▸ **GIVEN INFORMATION**
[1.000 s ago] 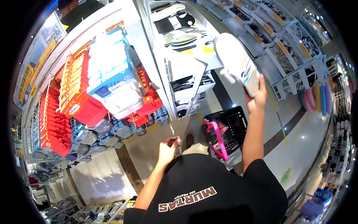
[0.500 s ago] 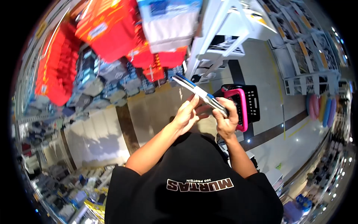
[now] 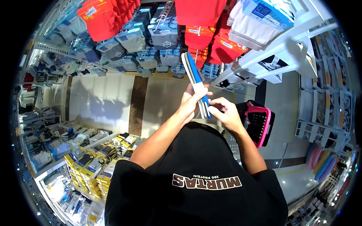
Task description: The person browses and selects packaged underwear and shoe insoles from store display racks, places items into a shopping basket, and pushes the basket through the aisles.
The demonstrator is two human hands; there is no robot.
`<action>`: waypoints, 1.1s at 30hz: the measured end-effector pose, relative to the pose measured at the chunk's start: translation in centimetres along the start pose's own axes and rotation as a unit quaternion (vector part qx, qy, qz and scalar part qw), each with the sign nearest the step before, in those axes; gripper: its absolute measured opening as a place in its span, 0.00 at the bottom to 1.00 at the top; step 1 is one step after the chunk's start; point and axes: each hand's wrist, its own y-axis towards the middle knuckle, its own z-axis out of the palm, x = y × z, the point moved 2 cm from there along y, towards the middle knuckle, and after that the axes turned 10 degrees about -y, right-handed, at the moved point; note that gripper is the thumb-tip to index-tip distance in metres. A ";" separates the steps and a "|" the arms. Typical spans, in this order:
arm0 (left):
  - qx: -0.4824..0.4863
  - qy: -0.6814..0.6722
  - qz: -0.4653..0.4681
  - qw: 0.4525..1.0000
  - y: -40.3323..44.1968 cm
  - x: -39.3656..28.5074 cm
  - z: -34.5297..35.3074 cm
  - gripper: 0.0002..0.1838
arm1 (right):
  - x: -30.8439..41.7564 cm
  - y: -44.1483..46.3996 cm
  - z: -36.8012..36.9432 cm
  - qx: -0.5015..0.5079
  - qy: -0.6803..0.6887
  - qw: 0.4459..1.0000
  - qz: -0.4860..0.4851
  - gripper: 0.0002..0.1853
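A banded bundle of folded flat items (image 3: 194,71), blue, white and grey, is held edge-on in front of my chest. My left hand (image 3: 189,101) wraps round its lower middle, with the thumb over the white band. Close to the bundle's lower end is my right hand (image 3: 225,113), its fingers curled and the thumb near the index finger. Whether those right fingers touch the bundle's edge is too small to tell.
Red packs (image 3: 98,19) and grey-blue sock packs (image 3: 164,34) hang on hooks ahead. A black basket with a pink handle (image 3: 268,126) stands at the right. Yellow packs (image 3: 81,173) fill a lower-left shelf. White racks (image 3: 320,105) line the right.
The bundle has come down from the right rack to my chest and turned edge-on. My left hand has taken hold of it; my right hand has loosened. The view has swung left.
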 end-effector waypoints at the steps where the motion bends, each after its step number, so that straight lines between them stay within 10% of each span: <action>1: 0.000 0.026 0.017 1.000 -0.1 -0.2 -0.2 0.24 | -0.5 0.2 0.4 0.020 -0.013 1.000 0.018 0.12; 12: -0.008 0.115 0.053 0.992 0.3 1.0 -1.5 0.30 | -0.6 1.0 1.7 0.047 -0.037 0.996 0.070 0.03; 23: -0.014 -0.033 -0.157 0.987 1.1 1.7 -3.0 0.29 | -1.6 -0.4 -0.1 -0.014 0.323 0.932 0.166 0.03; 33: -0.146 0.024 -0.079 0.986 1.3 1.3 -2.3 0.25 | -0.5 -0.6 2.1 -0.052 0.068 0.995 0.045 0.12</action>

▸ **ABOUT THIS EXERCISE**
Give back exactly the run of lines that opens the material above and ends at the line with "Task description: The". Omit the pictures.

▸ **OUTPUT FOR THIS TASK**
[1.000 s ago] 
[0.500 s ago] 
[now] 
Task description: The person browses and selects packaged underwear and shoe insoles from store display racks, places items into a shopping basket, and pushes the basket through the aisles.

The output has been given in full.